Has Big Data Changed Historical Research?

The use of quantitative methods in historical research is not new. Quantitative research methods were a part of economic, political and social history during the 1960-1980s. Modern technological advances in computing means collecting data no longer has to be difficult and time consuming. So it is easy to see why, in 2012, Danah Boyd and Kate Crawford believed the era of big data had begun. [1] Large data sets, often seen as the defining feature of big data, can be created and manipulated on desktop computers. Technological advances led to big data becoming more accessible and naturally it was introduced into digital humanities. That does not mean it has been welcomed with open arms into either digital humanities or digital history. Scepticism as to the arguments or evidence big data has to offer has been high and the impact it has on historical research and the types of research question it creates has been a big bone of contention for digital historians. This essay will examine whether big data changes the nature of historical research, narrowing the types of research questions or whether it opens up other avenues of historical research and allows for the possibility of expanding our historical knowledge.

While quantitative methods have been implemented in historical research, the research method most associated with history is ‘close reading’. Historical research has been dominated by the interrogation of a small number of carefully selected, often text based, primary sources which can provide valuable insights. Jean-Baptise et al. argue ‘reading small collections of carefully chosen works enables scholars to make powerful inferences about trends in human thought’ [2]. Yet, as Franco Moretti argues, the trouble with close reading is that it necessarily depends on an extremely small canon and as such cannot provide an insight into the underlying system or social phenomena. The hostility towards big data could be contributed to the challenge it presents to primary sources. The expertise of ‘close reading’ is not only central to humanistic disciplines but ‘to the self identity of lots of humanists themselves’. Historical research methods implementing big data can open up other, larger avenues of research to the historian but it involves stepping away from the text and it is in this way big data changes historical research.

Distant reading focuses on the quantitative data removing text from its context. Instead of analysing sources for its literary forms, conventions and semantics, the source is text mined to create statistics and probabilities. Big data offers a different way of reading primary sources, either by reducing the text to units smaller than itself such as devices, themes or tropes or expanding it to include larger units such as genres or systems. This form of research allows cultural and historical trends which would have remained hidden. A good example of the historical trends missed by historian but found through distant reading can be found in n-grams database created by Erez Lieberman Aiden and Jean-Baptise Michel. The censorship of unknown authors and artists during the Nazi period were found through the analysis of the database containing over two trillion words.[3] Thus there are advantages to big data.
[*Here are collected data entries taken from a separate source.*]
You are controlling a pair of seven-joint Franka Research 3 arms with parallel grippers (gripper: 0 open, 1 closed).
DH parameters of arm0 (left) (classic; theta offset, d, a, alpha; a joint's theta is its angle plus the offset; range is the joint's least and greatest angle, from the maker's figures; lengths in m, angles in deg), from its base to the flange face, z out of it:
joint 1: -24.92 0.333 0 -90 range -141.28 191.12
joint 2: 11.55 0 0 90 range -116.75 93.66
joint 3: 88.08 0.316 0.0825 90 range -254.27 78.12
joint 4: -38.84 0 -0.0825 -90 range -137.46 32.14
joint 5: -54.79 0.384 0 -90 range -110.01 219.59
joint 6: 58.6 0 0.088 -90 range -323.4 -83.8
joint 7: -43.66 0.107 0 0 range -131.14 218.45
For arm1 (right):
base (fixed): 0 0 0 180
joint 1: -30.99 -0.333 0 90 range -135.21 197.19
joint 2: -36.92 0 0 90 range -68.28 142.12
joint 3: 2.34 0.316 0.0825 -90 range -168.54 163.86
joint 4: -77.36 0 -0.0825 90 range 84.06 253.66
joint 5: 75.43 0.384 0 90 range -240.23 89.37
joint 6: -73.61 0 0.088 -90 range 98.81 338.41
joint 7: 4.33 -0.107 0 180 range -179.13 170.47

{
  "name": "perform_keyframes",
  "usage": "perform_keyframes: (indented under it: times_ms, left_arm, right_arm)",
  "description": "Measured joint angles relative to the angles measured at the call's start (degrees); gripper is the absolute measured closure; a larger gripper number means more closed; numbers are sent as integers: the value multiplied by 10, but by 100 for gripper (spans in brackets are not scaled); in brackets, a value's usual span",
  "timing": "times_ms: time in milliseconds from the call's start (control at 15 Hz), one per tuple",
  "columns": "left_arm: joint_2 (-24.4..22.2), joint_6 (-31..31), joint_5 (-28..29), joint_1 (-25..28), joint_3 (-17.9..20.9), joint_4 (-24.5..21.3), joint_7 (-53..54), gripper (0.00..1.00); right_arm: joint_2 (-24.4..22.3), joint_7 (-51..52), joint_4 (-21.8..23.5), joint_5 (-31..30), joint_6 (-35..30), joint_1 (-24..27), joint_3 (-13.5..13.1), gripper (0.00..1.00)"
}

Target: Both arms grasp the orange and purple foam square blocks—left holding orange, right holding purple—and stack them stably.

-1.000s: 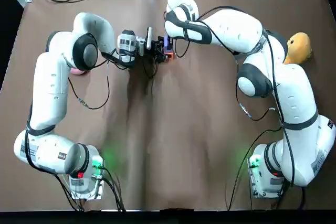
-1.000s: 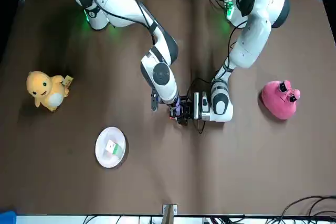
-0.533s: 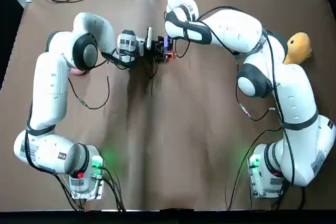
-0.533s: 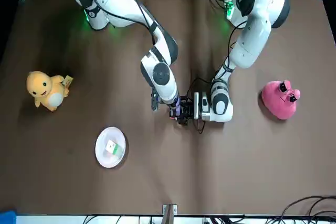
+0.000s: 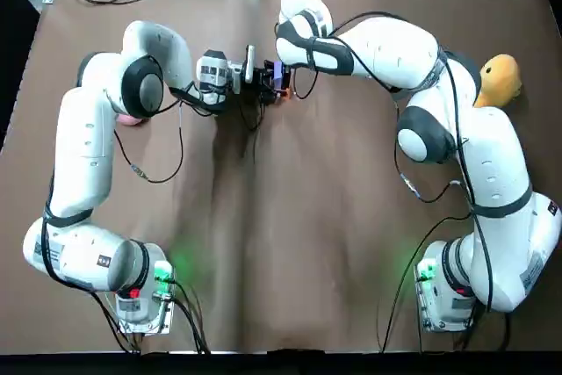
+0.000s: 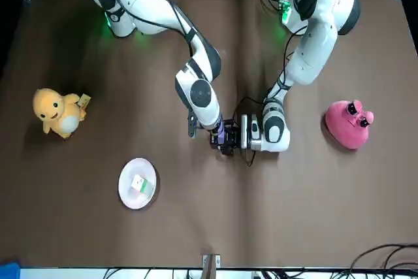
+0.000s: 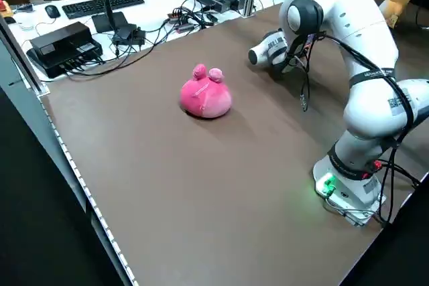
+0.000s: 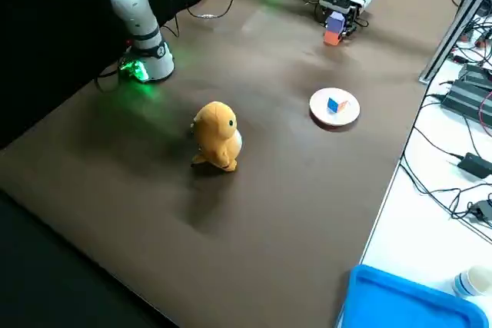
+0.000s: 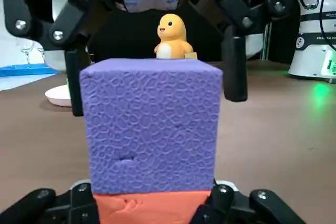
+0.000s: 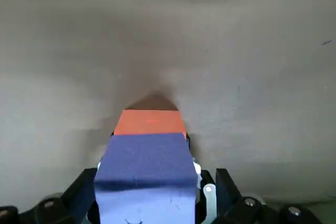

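Left gripper (image 9: 152, 200) is pressed onto the orange foam square block (image 10: 149, 121), one finger on each side, holding it low over the tabletop (image 5: 290, 217) midway along the far edge; contact with the surface cannot be confirmed. The purple foam square block (image 9: 152, 129) sits squarely on top of the orange one, faces aligned. Right gripper (image 10: 155, 182) reaches in from the opposite side with its fingers (image 9: 234, 72) spread, straddling the purple block; a narrow gap shows beside one of them. A pink plush toy (image 7: 206, 93) lies toward the left edge. A yellow plush toy (image 8: 217, 134) stands near the right edge. A white round plate (image 8: 324, 115) carrying a small block rests by the far edge, right of the stack.
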Motion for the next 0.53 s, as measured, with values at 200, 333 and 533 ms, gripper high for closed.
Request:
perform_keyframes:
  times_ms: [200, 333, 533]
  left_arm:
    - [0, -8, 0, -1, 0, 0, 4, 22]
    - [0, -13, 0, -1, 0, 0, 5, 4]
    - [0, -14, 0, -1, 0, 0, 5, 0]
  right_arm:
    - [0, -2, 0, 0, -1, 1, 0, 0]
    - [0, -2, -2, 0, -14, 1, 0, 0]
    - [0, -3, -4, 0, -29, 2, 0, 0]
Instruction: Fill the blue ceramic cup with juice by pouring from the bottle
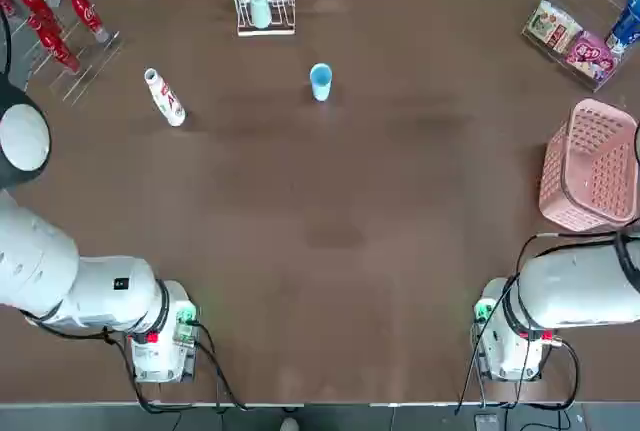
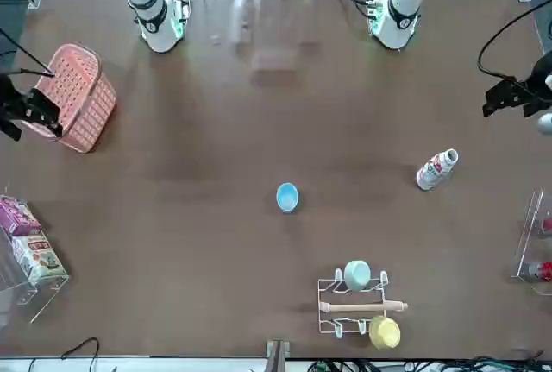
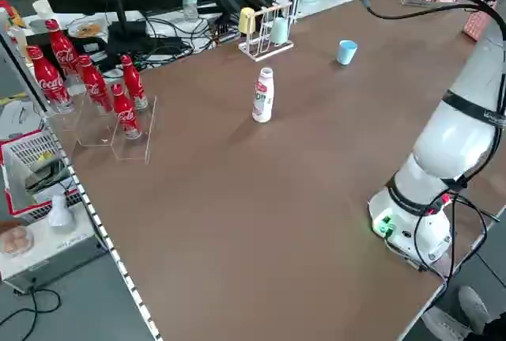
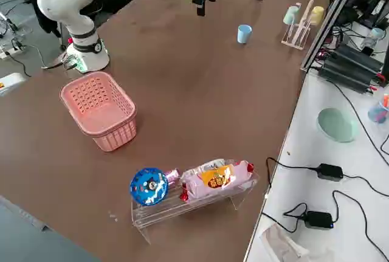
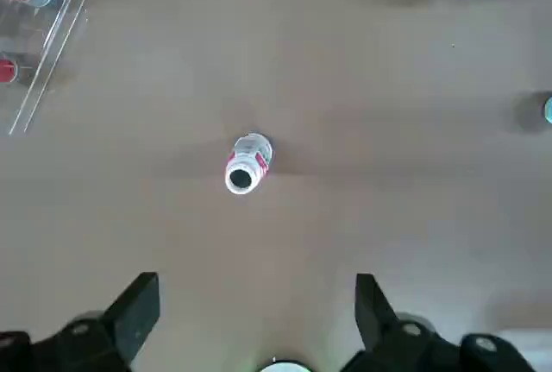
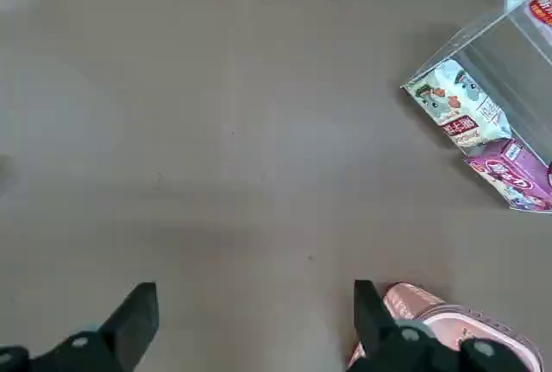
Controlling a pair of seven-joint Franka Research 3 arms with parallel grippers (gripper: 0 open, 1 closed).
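Note:
The blue ceramic cup (image 1: 320, 81) stands upright at the far middle of the table, also seen as the cup (image 2: 287, 197). The bottle (image 1: 165, 97), slim and white with a red label, stands upright to the cup's left, well apart from it. My left gripper (image 5: 254, 312) hangs high over the table, open and empty, with the bottle (image 5: 246, 163) ahead of its fingers. In the front view the left gripper (image 2: 511, 96) sits at the table's left edge. My right gripper (image 6: 254, 316) is open and empty above the pink basket, far from both objects.
A wire rack (image 1: 262, 1) with a mint cup and a yellow cup stands behind the blue cup. Red cola bottles (image 1: 60, 11) fill the far left corner. A pink basket (image 1: 590, 166) and a clear snack stand (image 1: 575, 36) occupy the right side.

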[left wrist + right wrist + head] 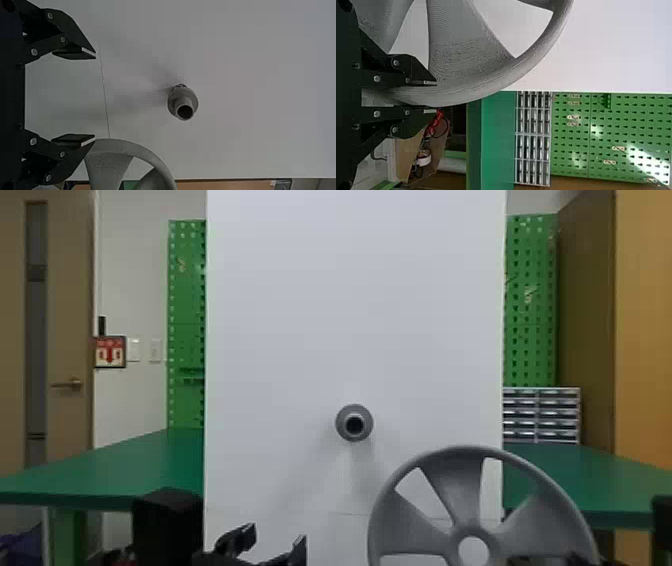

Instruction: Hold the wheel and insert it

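Left tool (274, 536) in the head view stands open at the bottom edge, its two black fingers well apart with nothing between them. Farther right, a dark part of the right tool (577, 559) shows at the lower right of the grey wheel (460, 490). The wheel stands upright, its spokes and round centre hole facing the camera, in front of the white panel (350, 315) and across its right edge. A grey peg (354, 423) juts from the panel, hollow at its end; it lies above and left of the wheel's centre hole, which is off it. Behind the panel is a green bench (135, 465), with a drawer unit (542, 415) on its right part, green pegboards (186, 315) on both sides and a door (70, 315) at far left. In the left wrist view, the left tool (95, 97) has its fingers spread, with the peg beyond their tips; part of the wheel's rim shows near one finger, and whether they touch I cannot tell. In the right wrist view, the right tool (431, 97) is gripping the wheel by its rim, one finger on each side.
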You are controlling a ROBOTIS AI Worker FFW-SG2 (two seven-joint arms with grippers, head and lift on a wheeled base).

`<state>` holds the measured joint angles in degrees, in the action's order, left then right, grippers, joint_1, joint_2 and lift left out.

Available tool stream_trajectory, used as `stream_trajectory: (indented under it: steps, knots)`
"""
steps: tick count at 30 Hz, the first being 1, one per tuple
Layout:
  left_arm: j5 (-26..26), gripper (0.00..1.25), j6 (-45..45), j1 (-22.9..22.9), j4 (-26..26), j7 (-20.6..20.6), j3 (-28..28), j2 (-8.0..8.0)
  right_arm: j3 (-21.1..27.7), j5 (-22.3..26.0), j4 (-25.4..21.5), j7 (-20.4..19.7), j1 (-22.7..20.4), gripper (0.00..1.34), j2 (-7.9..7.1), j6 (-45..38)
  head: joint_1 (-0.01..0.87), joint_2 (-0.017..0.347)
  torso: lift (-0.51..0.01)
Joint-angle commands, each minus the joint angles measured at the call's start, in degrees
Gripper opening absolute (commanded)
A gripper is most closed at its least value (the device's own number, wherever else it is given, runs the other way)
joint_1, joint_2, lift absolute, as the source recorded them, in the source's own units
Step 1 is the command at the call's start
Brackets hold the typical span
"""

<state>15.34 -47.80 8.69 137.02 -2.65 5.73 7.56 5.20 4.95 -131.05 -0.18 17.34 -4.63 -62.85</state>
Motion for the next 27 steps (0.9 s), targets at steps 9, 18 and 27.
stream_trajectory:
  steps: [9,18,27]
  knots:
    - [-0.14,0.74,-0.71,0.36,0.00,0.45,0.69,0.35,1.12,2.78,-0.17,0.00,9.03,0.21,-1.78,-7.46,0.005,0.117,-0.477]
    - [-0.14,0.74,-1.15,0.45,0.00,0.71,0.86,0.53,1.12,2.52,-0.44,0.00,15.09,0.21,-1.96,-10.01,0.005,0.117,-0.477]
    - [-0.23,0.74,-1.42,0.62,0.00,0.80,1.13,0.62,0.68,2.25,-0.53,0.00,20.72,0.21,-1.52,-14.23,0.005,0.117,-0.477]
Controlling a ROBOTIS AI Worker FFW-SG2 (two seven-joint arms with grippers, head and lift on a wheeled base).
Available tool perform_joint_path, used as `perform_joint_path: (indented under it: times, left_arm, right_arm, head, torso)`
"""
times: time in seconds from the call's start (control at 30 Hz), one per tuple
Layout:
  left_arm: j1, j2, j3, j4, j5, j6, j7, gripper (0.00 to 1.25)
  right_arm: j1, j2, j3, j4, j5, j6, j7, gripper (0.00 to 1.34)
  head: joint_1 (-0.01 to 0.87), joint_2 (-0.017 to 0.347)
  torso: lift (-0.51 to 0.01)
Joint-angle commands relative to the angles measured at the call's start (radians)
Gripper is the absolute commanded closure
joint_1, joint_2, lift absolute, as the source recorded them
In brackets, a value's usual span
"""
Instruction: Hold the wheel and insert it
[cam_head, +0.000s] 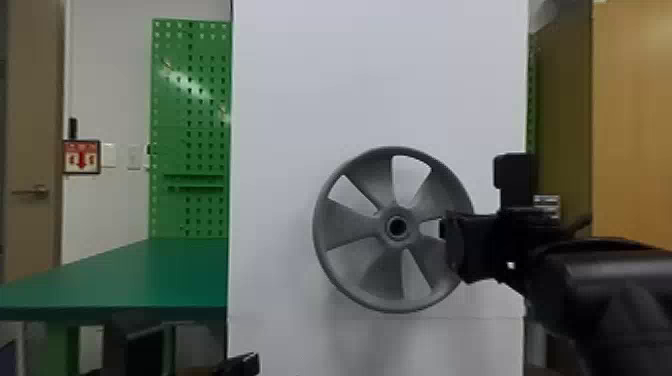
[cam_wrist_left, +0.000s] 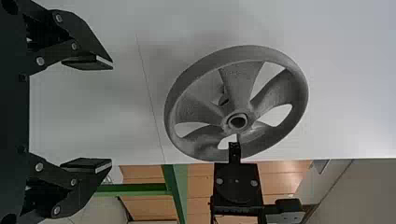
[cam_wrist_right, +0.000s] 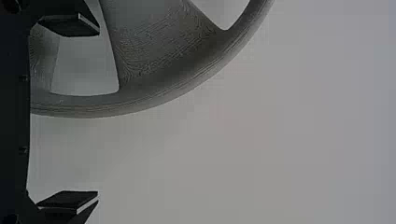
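Wheel (cam_head: 348, 226): upright before white panel (cam_head: 280, 125), 4 o'clock from head-view centre. Right gripper (cam_head: 452, 245): at the wheel's 3 o'clock; released, fingers parted. Left gripper (cam_head: 244, 364): between 7 and 8 o'clock from the wheel; released, fingers parted. Green table (cam_head: 115, 280): toward 9 o'clock. Green pegboard (cam_head: 192, 125): 10 o'clock.
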Motion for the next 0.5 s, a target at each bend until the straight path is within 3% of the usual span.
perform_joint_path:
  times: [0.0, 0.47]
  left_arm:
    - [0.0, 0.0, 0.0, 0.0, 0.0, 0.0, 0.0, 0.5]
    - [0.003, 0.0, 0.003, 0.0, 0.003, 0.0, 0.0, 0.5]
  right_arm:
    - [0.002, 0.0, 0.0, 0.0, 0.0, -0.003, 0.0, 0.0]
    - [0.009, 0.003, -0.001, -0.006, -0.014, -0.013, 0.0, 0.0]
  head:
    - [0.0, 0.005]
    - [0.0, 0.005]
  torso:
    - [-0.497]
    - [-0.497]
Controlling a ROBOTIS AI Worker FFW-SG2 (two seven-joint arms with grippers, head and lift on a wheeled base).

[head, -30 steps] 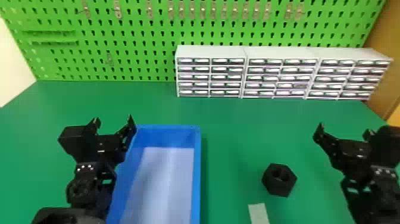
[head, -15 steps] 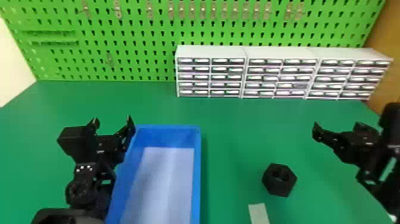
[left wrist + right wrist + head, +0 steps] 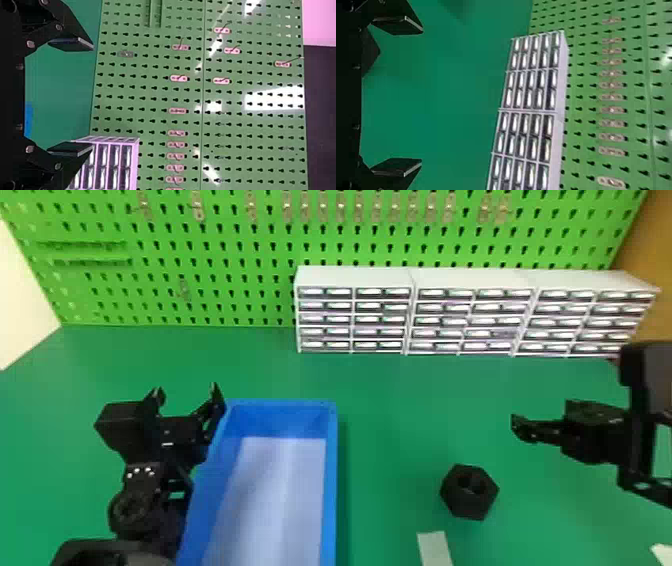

It has the potential to create a global history by measuring the various changes in human society. And it does this by opening up the bigger research questions historians, have always wanted to ask but have been restrained by a lack of time, funding and resources to endeavour on a task of such magnitude.Boyd and Crawford argue big data creates a radical shift in how we think about research by looking at new objects and new methods of obtaining historical knowledge. [4] For them, big data is not considered in the binary conversation of close versus distant reading but how big data ‘reframes key questions about the constitution of knowledge, processes of research and how we should engage with knowledge’[5]. However, it is important not to over emphasise distant reading as a revolutionary new practice of digital history, big data does have its disadvantages and limitations.

The first limitation of big data is the reliance on computers for research purposes. Arguably, the majority of historians and history students are tech-savvy enough to have a good handle on standard programmes such as Microsoft Word and Excel. However, big data requires the use of more sophisticated representations of its research findings than the tables, graphs and charts created with a fair knowledge of Microsoft Office programmes. The creation of Extensible Markup Language (XML) and Application Programming Interface (API) and the gathering and analysing of large amounts of data is a ‘skill set generally restricted to those with a computational background’[6]. Perhaps it is the lack of computational knowledge which makes digital historians sceptical about the benefits big data has to offer digital history. Boyd and Crawford argue humanists use digital resources all the time, but due to their naivety are on how the resources work, they are unaware of the potential to get more out of them. Instead humanists arrange resources in ways that make it far harder for them to be used. But big data is not just limited to the computer literacy of the digital historian; the data sets, themselves, carry their own limitations.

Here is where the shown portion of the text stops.